Однажды он сидел у очага на кухне одной из ферм, и хозяйские сыновья расспрашивали его:
— Ты давно живешь в монастыре? — Да.
— Что ты там делаешь?
— Я — племянник доктора Мигмара, он взял меня к себе, чтобы обучить медицине.
— А! Значит, ты будешь одним из тех, кто работает в больнице. Видели ты других монахов, тех, кто проводит службу в храме, и настоятеля?
— Нет, меня еще не допускают на собрания, я всего лишь послушник.
— Ты слышал, что их божества иногда появляются из-за алтаря?
— Нет.
— Может, это неправда. Один здешний парень рассказывал нам всякие небылицы. Он часто бывал в монастыре. Его родители обрабатывали земли, принадлежащие бон-по, и приносил им зерно и всякую еду. Мы не знаем, что он слышал или видел, но его обуяло любопытство. Монахи Сосалинга делают добро, но все же лучше держаться от них подальше… Это случилось в день ежегодного праздника, когда храм открыт для всех. Здешние бон-по и бон-по из окрестных деревень молились своим богам в Сосалинге, и юноша, семья которого исповедует эту веру, отправился в монастырь вместе с родными. Сам он был не особенно набожным и предпочитал религии выпивку. И вот уже глубокой ночью этот парень, очень взволнованный и немного пьяный, пришел к одному из своих приятелей. «Я обнаружил кое-что любопытное у моих благодетелей из Сосалинга, — сказал он. — Старый настоятель не раз меня бил, хотя я ни в чем не провинился; это дурной человек, и я решил сыграть с ним шутку. В то время как верующие шествовали перед алтарем, мне удалось спрятаться среди гьялцинов, перед потайной дверью, расположенной между алтарем и скалой; когда настоятель вошел в нее, чтобы принести богам искупительную жертву, я проскользнул вслед за ним. Я хотел незаметно для него поменять приношения местами и убежать. Я думал, что, когда настоятель произнесет слова, призывающие божество, оно придет, увидит, что дары разложены в магическом кругу не по правилам, страшно разгневается и поколотит проклятого настоятеля сильнее, чем этот злыдень бил меня. Но главный бон-по встал перед магическим кругом, не давая мне возможности подойти к приношениям, а затем ушел, закрыв дверь на ключ, и я оказался в ловушке. Я гадал, скоро ли явится божество, и был рад, что не притронулся к дарам. Возможно, надеялся я, мне не причинят зла. И все же я предпочел бы оказаться в другом месте. Мне было ох как несладко… Дайте-ка что-нибудь выпить».
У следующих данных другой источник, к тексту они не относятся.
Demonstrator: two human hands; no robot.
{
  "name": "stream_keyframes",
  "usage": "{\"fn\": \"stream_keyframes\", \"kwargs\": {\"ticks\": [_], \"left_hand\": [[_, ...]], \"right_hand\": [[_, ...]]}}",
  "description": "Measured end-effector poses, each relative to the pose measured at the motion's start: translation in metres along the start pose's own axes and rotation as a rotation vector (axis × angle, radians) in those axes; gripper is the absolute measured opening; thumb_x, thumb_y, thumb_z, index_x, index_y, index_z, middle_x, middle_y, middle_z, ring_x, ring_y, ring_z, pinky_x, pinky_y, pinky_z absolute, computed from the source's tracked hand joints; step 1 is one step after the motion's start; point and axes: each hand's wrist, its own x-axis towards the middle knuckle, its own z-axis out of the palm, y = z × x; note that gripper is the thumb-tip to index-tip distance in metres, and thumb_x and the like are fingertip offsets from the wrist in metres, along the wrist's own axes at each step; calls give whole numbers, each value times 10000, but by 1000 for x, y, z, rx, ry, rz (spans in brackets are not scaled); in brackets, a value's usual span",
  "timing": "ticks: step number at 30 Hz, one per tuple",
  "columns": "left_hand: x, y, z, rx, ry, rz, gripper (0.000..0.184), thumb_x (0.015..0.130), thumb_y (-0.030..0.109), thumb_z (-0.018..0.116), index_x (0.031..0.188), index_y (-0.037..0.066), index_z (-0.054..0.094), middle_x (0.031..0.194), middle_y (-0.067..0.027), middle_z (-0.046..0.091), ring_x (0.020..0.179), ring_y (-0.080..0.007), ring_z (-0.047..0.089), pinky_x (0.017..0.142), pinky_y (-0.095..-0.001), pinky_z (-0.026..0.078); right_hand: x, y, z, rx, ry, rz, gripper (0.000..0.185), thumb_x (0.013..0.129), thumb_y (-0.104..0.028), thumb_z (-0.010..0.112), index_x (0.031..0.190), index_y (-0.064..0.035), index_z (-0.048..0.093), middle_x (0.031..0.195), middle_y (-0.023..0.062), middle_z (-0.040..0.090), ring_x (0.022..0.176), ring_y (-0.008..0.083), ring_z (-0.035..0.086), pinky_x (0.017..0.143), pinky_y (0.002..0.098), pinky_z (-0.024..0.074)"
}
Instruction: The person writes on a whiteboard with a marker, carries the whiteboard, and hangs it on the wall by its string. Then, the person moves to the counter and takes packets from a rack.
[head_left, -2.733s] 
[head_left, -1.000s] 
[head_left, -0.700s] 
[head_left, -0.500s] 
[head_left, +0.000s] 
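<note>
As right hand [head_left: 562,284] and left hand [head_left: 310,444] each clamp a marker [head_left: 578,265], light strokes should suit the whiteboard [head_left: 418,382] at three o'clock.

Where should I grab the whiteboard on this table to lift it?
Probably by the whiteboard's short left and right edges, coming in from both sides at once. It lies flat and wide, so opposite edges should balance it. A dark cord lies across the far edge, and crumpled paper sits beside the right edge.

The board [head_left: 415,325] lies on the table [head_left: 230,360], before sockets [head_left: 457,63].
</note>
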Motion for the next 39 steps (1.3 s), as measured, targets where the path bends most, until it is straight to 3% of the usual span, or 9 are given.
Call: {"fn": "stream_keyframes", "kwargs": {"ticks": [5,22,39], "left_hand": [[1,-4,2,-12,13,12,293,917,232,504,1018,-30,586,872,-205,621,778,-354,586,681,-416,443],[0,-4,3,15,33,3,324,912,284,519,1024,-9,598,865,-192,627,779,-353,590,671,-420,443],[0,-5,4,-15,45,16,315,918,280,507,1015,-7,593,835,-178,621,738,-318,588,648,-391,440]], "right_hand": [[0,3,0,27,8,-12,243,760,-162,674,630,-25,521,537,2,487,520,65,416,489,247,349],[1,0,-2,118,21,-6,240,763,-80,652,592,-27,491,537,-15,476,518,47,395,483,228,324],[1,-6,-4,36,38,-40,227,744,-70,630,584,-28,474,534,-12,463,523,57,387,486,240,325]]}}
Он и так уже изрядно выпил, но опрокинул еще несколько кружек крепкого пива, а затем продолжал: «Я выбрался оттуда, как видите, но не через ту дверь, в которую вошел. Ох! Это было нелегко. Я расскажу… Я расскажу вам об этом завтра».
Его язык стал заплетаться, парня клонило ко сну.
Он кое-как вернулся домой. Но на другой день, когда парень ехал в соседнюю деревню, лошадь, видимо, понесла, и он упал; его труп с проломленным черепом нашли среди камней в русле пересохшего ручья. Странно, не правда ли? Бедняга был в своем уме. Нельзя хитрить с богами… а также с монахами Сосалинга. Мне кажется, ты — хороший малый, но ты молод. Будь осторожен!..
44
Согласно тибетским поверьям, все болезни вызываются злыми силами — злобными бесами или духами, которых чем-то рассердили.